» **Your task**: Line by line, give the data again exactly as it appears.

Segment Open

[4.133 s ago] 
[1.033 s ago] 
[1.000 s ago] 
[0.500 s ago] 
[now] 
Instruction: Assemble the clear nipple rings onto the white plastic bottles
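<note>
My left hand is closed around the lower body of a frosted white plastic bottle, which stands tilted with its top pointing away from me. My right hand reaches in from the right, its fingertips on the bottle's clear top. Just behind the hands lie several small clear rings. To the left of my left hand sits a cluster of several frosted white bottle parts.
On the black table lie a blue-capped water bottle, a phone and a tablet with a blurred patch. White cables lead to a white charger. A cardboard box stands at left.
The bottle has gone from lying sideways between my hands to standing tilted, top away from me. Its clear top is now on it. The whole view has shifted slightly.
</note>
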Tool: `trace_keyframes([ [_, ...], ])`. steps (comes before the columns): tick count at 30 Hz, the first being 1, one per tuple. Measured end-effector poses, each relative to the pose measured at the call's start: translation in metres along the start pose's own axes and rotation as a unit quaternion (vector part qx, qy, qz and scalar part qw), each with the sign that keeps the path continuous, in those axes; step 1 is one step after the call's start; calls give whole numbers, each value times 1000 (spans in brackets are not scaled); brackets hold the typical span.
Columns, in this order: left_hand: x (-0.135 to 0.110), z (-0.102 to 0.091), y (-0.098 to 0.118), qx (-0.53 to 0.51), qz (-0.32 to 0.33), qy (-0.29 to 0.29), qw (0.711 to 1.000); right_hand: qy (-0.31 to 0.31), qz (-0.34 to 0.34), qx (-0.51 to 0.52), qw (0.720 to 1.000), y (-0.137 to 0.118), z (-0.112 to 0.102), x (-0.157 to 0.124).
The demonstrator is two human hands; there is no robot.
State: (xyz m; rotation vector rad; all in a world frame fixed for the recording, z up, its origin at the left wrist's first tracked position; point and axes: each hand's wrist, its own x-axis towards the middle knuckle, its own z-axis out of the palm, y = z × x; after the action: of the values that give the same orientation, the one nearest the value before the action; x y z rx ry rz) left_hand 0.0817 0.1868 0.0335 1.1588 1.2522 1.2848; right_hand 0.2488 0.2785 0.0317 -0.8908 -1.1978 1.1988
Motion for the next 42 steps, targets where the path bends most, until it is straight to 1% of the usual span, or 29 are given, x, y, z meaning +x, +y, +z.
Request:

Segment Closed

» **Reply to the task**:
[4.133 s ago] 
[1.033 s ago] 
[1.000 s ago] 
[0.500 s ago] 
[now] 
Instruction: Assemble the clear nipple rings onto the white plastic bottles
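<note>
My left hand is closed around the lower body of a frosted white plastic bottle, which stands tilted with its top pointing away from me. My right hand reaches in from the right, its fingertips on the bottle's clear top. Just behind the hands lie several small clear rings. To the left of my left hand sits a cluster of several frosted white bottle parts.
On the black table lie a blue-capped water bottle, a phone and a tablet with a blurred patch. White cables lead to a white charger. A cardboard box stands at left.
The bottle has gone from lying sideways between my hands to standing tilted, top away from me. Its clear top is now on it. The whole view has shifted slightly.
</note>
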Tool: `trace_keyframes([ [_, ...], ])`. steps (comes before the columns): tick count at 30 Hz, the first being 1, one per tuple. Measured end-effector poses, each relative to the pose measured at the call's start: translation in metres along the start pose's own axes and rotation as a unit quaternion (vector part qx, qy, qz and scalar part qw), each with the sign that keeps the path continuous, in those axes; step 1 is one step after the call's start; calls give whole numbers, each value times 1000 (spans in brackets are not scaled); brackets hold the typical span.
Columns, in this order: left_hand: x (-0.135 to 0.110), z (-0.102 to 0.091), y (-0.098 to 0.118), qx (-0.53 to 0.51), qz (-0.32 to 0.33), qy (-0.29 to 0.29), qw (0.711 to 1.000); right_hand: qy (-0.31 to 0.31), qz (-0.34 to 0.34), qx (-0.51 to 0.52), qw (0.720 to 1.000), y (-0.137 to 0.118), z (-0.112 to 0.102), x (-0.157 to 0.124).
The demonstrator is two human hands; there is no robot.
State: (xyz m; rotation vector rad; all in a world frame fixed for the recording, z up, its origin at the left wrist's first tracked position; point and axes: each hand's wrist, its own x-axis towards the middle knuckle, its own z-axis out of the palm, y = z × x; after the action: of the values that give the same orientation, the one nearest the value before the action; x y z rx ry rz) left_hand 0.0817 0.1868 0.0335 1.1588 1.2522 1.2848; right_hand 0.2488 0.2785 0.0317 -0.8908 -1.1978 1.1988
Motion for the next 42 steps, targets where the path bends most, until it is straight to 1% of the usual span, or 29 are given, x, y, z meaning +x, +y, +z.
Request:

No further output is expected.